Driven by their shared love of ‘70s singer/songwriters like Joni Mitchell and Paul Simon — “It would feel a little silly to incorporate trap beats into my work,” says Heidecker — the pair developed a quick and easy rapport in the studio, untethered to Heidecker’s more familiar comic sensibilities.

“I take Tim & Eric very seriously and I think it transcends comedy and becomes art,” Mering says. “I tend to write really sad songs, but in theater there’s the happy mask and the sad mask, and they’re not mutually exclusive. So making serious music with Tim actually didn’t feel that far off from what he normally does. And maybe for me, it was good to break up my seriousness with levity and have fun with the music.”

“I don’t go around thinking about dying all of the time, but that can be therapeutic to talk about or sing about,” Heidecker says. “There’s dark stuff in the world, but there’s also my own mortality and the fact that I’m in middle age now. I’ve got a clock ticking that is my body and it will fail me at some point. My body wants to eat cupcakes and pizza and cheeseburgers. Those days are coming to an end, and it’s sad.”

The pedal steel-flecked opener “Prelude to Feeling” sets the mood for those ruminations, as Heidecker and Mering croon, “Sit on back in your favorite chair/ You don’t have to be anywhere/ Put your headphones on, if you dare / You’re about to feel.” From there, the pair dabbles in peppy country rock (“Come Away With Me”), sad piano balladry (“Nothing”) and the Laurel Canyon-y closer “Oh How We Drift Away,” which finds Mering crafting music to lyrics Heidecker wrote on his phone while hiding from his kids on a family trip to a farm.

“This kind of Mexican cantina music was playing over the loudspeaker and I wrote a few verses to it,” Heidecker recalls. “I sent Natalie and Drew the lyrics and said, if you want to take a crack at writing a tune for this, I’d be very humbled and honored.” Says Mering, “I can write melodies really fast, but I tend to labor over lyrics for a really long time. The things Tim was saying in that song definitely were things I felt but never would have said that way. By writing the melody, it still felt like me.”

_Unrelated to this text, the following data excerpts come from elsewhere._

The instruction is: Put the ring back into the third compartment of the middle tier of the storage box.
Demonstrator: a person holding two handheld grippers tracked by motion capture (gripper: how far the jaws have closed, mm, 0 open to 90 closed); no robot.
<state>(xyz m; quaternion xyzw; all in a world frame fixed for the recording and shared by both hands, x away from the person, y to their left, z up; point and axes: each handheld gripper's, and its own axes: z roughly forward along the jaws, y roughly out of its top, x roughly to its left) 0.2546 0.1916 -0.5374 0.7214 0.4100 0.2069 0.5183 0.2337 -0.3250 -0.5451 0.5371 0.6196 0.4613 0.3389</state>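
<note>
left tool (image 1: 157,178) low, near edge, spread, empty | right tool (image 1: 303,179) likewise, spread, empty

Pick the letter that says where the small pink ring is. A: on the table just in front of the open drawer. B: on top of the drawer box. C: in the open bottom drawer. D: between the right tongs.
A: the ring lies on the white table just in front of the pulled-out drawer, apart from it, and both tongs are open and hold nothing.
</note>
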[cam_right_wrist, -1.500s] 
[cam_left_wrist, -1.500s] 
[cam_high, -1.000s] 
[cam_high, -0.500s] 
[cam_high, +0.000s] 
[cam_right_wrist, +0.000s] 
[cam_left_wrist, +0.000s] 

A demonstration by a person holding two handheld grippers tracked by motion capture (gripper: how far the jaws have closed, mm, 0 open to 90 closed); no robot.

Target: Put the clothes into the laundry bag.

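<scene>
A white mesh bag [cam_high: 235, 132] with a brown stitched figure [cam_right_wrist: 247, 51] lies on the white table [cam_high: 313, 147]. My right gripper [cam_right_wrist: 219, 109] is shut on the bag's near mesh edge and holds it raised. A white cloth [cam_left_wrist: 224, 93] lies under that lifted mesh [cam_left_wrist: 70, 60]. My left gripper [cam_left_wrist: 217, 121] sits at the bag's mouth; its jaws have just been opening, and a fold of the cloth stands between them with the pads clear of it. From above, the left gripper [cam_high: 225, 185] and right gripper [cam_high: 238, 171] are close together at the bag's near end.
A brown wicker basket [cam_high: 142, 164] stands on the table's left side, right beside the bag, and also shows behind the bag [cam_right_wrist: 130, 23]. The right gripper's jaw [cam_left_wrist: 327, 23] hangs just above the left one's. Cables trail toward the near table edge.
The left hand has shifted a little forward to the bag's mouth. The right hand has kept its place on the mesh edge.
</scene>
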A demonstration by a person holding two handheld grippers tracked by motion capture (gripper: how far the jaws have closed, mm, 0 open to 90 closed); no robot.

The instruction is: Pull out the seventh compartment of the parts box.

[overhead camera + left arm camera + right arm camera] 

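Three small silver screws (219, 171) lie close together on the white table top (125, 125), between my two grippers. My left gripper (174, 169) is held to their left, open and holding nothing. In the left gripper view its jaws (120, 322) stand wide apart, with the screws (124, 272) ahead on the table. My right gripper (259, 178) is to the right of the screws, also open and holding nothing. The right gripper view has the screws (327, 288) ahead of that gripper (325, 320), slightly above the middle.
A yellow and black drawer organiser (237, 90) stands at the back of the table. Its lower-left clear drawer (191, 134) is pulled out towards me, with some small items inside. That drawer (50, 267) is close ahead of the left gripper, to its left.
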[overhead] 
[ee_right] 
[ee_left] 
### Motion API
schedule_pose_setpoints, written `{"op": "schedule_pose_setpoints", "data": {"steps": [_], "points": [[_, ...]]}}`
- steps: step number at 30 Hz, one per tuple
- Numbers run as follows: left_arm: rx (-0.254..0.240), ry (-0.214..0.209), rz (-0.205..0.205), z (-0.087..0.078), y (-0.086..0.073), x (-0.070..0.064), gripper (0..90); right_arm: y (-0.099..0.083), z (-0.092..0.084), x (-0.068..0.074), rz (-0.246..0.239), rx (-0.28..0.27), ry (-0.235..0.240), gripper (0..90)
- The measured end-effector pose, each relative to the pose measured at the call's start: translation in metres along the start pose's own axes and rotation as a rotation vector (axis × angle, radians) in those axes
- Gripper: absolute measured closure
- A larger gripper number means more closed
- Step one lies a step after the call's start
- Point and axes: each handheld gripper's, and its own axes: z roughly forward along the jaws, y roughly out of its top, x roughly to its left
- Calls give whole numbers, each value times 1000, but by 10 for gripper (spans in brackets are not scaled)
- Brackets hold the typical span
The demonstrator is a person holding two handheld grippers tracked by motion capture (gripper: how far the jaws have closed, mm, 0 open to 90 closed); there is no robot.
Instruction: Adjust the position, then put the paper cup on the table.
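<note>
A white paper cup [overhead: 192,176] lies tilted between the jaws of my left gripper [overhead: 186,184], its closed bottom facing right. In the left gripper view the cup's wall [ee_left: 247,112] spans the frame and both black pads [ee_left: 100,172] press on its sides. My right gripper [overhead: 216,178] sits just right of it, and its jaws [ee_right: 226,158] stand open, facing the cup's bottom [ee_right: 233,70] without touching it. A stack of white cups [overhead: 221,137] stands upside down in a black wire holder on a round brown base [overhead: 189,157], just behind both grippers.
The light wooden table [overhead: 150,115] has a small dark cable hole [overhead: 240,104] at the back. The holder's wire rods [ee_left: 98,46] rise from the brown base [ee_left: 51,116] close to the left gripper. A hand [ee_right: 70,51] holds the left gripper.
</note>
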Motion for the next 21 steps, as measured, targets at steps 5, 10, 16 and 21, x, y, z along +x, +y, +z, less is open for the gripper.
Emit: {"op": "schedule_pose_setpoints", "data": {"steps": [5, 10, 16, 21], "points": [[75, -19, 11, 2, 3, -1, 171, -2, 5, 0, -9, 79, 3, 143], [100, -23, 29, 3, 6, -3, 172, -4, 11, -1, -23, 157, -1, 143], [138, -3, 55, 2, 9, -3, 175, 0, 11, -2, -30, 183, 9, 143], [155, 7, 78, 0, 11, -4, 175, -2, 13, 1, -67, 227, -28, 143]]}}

“Fear of Death” is rounded out by a studio rendition of “Let It Be,” which expands on the backstage version the pair recorded last year. “We were playing this game where we did Beatles songs divorced from their melodies. So we did ‘Let It Be’ in a major key, which gave it a totally different energy,” Heidecker says, acknowledging the absurdity of covering one of the most beloved and familiar rock songs of all time. “We countrified it! We fried it in some Canola oil.”

Heidecker and Mering hope to perform music from “Fear of Death” together at some point when COVID quarantining is no longer necessary (“We’re getting body scans so we can be turned into virtual 3D performers,” he says). And although Heidecker will star alongside John C. Reilly and Fred Armisen in Showtime’s fall series “Moonbase 8,” which was shot well before the pandemic, he’s in no rush to resume production on any Tim & Eric projects or his own cult favorite “On Cinema” franchise. “For the shows we make, the margins do not allow for million dollar surpluses to be added to the production budgets to hire COVID safety teams,” he says with a laugh. “So for now, there’s nothing to report.”

As for Mering, she’s hard at work on the next Weyes Blood album, which will be the follow-up to last year’s “Titanic Rising.”

“There’s some pressure coming from the CEO of Spotify about artists needing to work harder and put out more records,” she says sarcastically, in reference to recent comments from the streaming giant’s Daniel Ek that the traditional album cycle is over. “I’m not going to rush-job anything, because I want to make something that is extremely meaningful. I think people need meaningful art right now, not some rehashed trash.”